Wandsbeker Chaussee is a U-Bahn and S-Bahn hub of the rail network in the district of Eilbek in the German city of Hamburg. It is now served by Hamburg S-Bahn lines S1 and S11 and Hamburg U-Bahn line U1 and consists of two separate stations for the S-Bahn and U-Bahn. It is classified by Deutsche Bahn as a category 4 station.

History 

Today's S-Bahn station was established in 1906 as part of the extension of the link line to Ohlsdorf as a station for the Hamburg-Altonaer Stadt- und Vorortbahn (Hamburg-Altona City and Suburban railway, the predecessor of the S-Bahn). The name S-Bahn was not used not until 1934.
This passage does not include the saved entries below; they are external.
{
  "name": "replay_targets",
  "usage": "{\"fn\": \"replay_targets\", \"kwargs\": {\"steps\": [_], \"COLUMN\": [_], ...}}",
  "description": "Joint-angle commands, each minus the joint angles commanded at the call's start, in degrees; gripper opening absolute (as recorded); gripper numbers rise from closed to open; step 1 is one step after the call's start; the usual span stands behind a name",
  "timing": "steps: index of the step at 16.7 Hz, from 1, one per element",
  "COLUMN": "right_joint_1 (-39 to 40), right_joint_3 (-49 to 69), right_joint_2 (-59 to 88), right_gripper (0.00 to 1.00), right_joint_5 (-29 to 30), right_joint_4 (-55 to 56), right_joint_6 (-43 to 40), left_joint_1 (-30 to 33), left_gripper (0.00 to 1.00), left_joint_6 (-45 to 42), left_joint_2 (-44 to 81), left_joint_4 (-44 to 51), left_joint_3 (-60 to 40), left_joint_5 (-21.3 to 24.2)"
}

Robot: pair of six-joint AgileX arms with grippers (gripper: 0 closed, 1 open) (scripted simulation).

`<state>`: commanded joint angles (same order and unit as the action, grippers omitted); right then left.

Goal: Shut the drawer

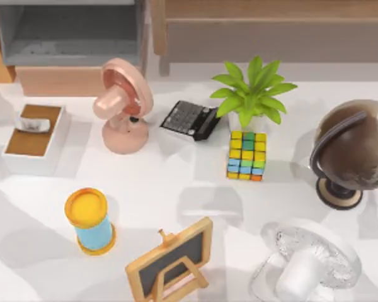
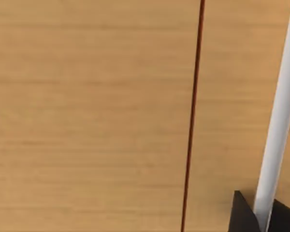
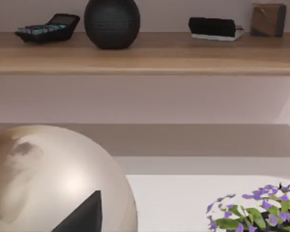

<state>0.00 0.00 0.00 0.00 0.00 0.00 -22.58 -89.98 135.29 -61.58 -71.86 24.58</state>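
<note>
The drawer [image 1: 60, 80] sits at the table's far left corner. It stands pulled out, showing its grey floor and walls behind a light peach-wood front panel. The pink fan [image 1: 123, 104] stands just right of the panel's front. In the left wrist view a dark part of my left gripper [image 2: 244, 217] hangs close to a light wood panel [image 2: 87, 116] with a thin dark seam and a white bar [image 2: 280, 121]. A dark part of my right gripper [image 3: 82, 215] shows in the right wrist view, before the globe [image 3: 48, 179].
A white box with a brown top [image 1: 34, 135] lies in front of the drawer. A calculator [image 1: 189, 119], plant [image 1: 252, 94], colour cube [image 1: 246, 155] and globe [image 1: 353, 151] spread rightwards. Nearer stand a yellow-blue cylinder [image 1: 89, 220], a chalkboard [image 1: 173, 261] and a white fan [image 1: 312, 264].
</note>
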Motion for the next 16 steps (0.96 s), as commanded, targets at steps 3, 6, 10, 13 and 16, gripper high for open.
{"fn": "replay_targets", "kwargs": {"steps": [3, 6, 10, 13, 16], "right_joint_1": [0.0, 0.0, 0.0, 0.0, 0.0], "right_joint_3": [0.0, 0.0, 0.0, 0.0, 0.0], "right_joint_2": [0.0, 0.0, 0.0, 0.0, 0.0], "right_gripper": [1.00, 1.00, 1.00, 1.00, 1.00], "right_joint_5": [0.0, 0.0, 0.0, 0.0, 0.0], "right_joint_4": [0.0, 0.0, 0.0, 0.0, 0.0], "right_joint_6": [0.0, 0.0, 0.0, 0.0, 0.0], "left_joint_1": [0.0, 0.0, 0.0, 0.0, 0.0], "left_gripper": [0.45, 0.68, 0.98, 1.00, 1.00], "left_joint_6": [0.0, 0.0, 0.0, 0.0, 0.0], "left_joint_2": [0.0, 0.0, 0.0, 0.0, 0.0], "left_joint_4": [0.0, 0.0, 0.0, 0.0, 0.0], "left_joint_3": [0.0, 0.0, 0.0, 0.0, 0.0], "left_joint_5": [0.0, 0.0, 0.0, 0.0, 0.0]}}
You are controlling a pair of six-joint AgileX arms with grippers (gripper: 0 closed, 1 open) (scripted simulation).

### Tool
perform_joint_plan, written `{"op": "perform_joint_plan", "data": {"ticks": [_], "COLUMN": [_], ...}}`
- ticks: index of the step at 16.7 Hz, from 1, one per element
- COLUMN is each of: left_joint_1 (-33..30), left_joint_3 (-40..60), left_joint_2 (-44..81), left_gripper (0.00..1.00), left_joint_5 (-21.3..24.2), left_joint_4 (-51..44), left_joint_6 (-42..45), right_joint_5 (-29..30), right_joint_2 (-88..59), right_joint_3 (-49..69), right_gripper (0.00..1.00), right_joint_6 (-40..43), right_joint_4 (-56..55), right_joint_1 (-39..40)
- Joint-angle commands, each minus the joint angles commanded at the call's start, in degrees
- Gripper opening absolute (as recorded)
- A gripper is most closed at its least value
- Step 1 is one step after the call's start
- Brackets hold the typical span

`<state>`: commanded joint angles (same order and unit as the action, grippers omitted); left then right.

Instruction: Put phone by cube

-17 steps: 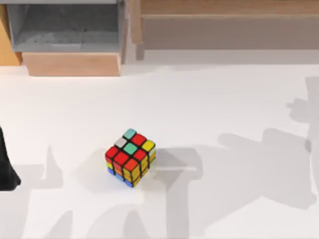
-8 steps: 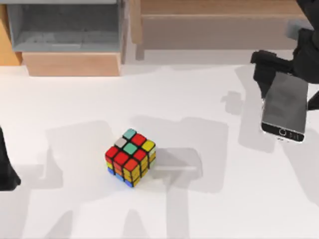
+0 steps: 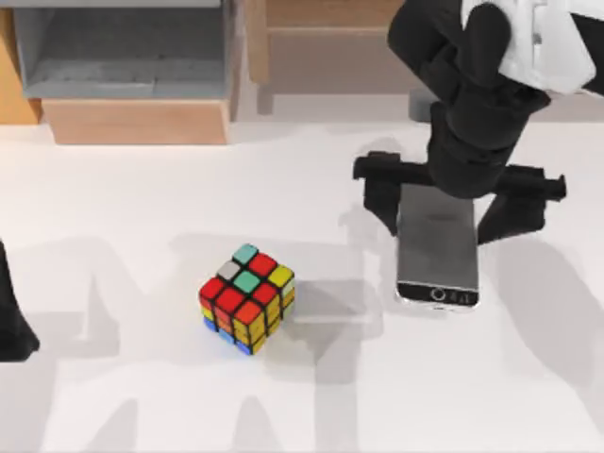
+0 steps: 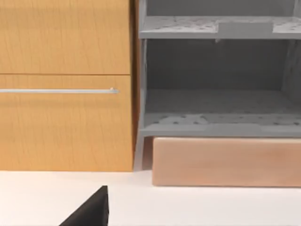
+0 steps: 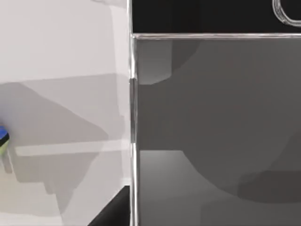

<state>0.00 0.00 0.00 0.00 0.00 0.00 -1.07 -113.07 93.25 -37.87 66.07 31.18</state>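
Observation:
The cube (image 3: pixel 247 298), with black edges and mixed red, yellow, teal and grey stickers, rests on the white table (image 3: pixel 142 208) left of centre. The phone (image 3: pixel 436 250) hangs to its right with a clear gap between them, home button toward the front edge. My right gripper (image 3: pixel 442 219) is shut on the phone, one finger on each long side, its arm reaching in from the back right. The right wrist view has the phone's grey screen (image 5: pixel 211 132) close up and a sliver of the cube (image 5: pixel 3 141). My left arm (image 3: pixel 11 321) is parked at the left edge.
A wooden cabinet with a grey open shelf (image 3: pixel 123 57) and a wooden base block (image 3: pixel 137 121) stands at the back left. More wooden furniture (image 3: pixel 330 38) runs along the back. The left wrist view faces a cabinet door handle (image 4: pixel 61 91) and the grey shelf (image 4: pixel 216 108).
My right arm has come in from the back right carrying the phone, moving left and forward toward the cube. The cube and my left arm have not moved.

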Motion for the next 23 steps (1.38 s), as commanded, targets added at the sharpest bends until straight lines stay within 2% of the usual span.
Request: {"op": "perform_joint_plan", "data": {"ticks": [7,23], "left_joint_1": [0.0,0.0], "left_joint_3": [0.0,0.0], "left_joint_2": [0.0,0.0], "left_gripper": [1.0,1.0], "left_joint_5": [0.0,0.0], "left_joint_4": [0.0,0.0], "left_joint_6": [0.0,0.0], "right_joint_5": [1.6,1.2], "right_joint_2": [-4.6,-4.7], "right_joint_3": [1.5,1.1], "right_gripper": [0.0,0.0], "right_joint_6": [-0.6,-0.7], "right_joint_4": [0.1,-2.5], "right_joint_1": [5.9,5.8]}}
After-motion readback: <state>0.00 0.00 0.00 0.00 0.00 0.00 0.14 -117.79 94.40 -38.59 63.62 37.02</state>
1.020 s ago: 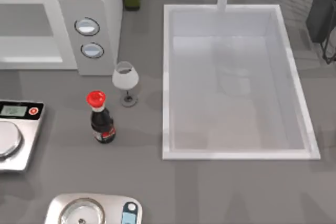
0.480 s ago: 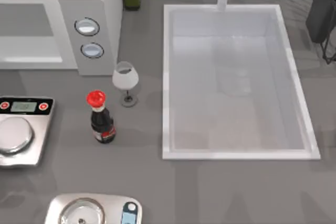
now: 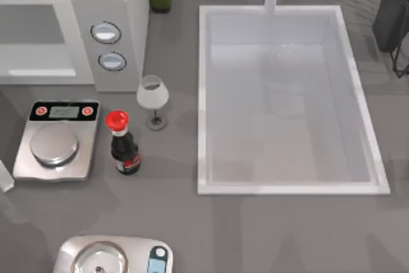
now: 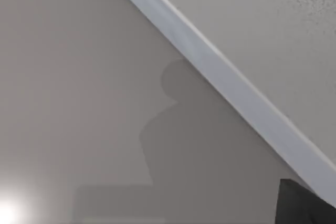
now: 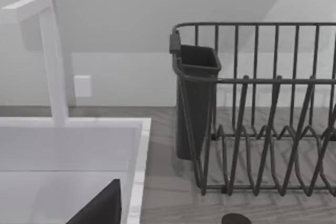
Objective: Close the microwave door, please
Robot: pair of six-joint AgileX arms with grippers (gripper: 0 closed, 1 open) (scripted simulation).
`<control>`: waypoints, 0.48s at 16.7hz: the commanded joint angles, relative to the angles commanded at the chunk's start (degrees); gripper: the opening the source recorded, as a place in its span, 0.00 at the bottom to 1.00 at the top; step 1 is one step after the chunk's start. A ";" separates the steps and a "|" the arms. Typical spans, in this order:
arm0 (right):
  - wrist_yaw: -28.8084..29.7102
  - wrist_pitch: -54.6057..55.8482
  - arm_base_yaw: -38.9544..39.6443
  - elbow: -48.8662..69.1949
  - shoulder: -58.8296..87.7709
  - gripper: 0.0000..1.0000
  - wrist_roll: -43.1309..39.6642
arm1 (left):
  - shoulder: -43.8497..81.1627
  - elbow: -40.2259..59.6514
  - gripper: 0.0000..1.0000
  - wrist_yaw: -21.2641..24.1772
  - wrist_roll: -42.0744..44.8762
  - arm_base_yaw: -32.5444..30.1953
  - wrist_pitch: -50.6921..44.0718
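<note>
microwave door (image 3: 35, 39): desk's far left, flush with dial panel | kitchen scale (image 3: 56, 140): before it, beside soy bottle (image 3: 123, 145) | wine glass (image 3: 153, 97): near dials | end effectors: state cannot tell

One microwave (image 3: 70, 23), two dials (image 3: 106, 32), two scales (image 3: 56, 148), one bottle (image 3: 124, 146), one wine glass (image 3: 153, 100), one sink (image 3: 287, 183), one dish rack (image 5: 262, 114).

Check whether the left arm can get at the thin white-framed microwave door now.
Probably yes: the left wrist view looks closely at what seems the thin white-framed microwave door, with nothing between. The flat steel kitchen scale lies before the white microwave and may block the closing swing.
</note>
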 joint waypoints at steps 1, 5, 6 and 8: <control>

The U-Bahn station was taken into service in 1962 with the opening of the new U-Bahn line to Wandsbek. The intermediate level with counter areas has been rebuilt several times: the ticket offices were reduced or eliminated, the ticket machines have been replaced several times (initially with numerous single price vending machines and later with multiple ticket machines) and the locker facilities have been removed. The platform remained largely in its original condition until 2008. In 2009, the walls behind the tracks were completely redecorated. Since then, the tiles have borne an image in different shades of blue, similar to Wartenau station, which had earlier been given a pattern in shades of red.

Structure 
The station is located at Wandsbeker Chaussee, on the border between the districts of Hamburg Eilbek and Wandsbek. The S-Bahn tracks are in a cutting below the road and cross it at approximately right angles. The central platform of the S-Bahn starts just south of Wandsbeker Chaussee and extends below Pappelallee. The Hamburg freight rail bypass runs a few metres to the east and parallel with the tracks of the S-Bahn.

The U-Bahn station is located on two underground levels below the S-Bahn. Its central platform is located approximately between Seumestraße and Menckesallee under Wandsbeker Chaussee. At both ends, there are stairs that each lead to lobbies, which are accessible to the surface via multiple exits.

No direct path has been built between the S-Bahn and the U-Bahn stations. Connecting passengers must therefore walk a short distance on the surface.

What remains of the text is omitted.